> EXERCISE
Report the number of lines below in which the word "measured" occurs. Nothing else is needed.

====== RECORDED INFORMATION

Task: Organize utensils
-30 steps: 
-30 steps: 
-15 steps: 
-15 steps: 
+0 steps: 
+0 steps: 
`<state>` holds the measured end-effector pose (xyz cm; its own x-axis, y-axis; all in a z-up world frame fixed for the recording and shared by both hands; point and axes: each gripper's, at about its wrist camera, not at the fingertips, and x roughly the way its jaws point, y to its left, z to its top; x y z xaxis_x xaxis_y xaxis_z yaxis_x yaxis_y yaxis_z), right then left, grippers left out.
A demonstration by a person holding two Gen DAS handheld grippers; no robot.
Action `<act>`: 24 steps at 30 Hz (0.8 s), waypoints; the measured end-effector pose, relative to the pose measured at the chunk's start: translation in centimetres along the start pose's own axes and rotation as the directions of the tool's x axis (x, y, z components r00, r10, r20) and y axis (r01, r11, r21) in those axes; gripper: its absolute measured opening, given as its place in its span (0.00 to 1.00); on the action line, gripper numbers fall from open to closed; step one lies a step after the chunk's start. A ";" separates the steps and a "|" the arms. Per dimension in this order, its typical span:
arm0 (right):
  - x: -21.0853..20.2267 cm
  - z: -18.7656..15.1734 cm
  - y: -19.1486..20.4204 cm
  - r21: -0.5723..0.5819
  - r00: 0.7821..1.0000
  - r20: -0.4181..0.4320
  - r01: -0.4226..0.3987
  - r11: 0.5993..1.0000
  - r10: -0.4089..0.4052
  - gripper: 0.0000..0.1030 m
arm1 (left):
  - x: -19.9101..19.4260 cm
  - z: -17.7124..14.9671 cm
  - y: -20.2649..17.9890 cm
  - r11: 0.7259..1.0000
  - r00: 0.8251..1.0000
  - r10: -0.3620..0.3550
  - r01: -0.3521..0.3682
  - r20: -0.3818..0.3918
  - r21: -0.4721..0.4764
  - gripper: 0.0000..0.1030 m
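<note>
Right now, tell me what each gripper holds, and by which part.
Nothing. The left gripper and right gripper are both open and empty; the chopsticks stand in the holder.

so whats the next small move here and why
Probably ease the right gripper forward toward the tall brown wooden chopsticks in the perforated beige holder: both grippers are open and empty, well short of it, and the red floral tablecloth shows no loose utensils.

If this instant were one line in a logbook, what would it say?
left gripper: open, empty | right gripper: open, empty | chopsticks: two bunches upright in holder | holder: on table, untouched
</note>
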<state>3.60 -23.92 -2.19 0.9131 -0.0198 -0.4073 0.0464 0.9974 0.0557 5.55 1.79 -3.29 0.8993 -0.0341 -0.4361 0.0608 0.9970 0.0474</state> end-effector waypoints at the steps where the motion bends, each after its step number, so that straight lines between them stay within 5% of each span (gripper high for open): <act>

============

> WRITTEN RESPONSE
2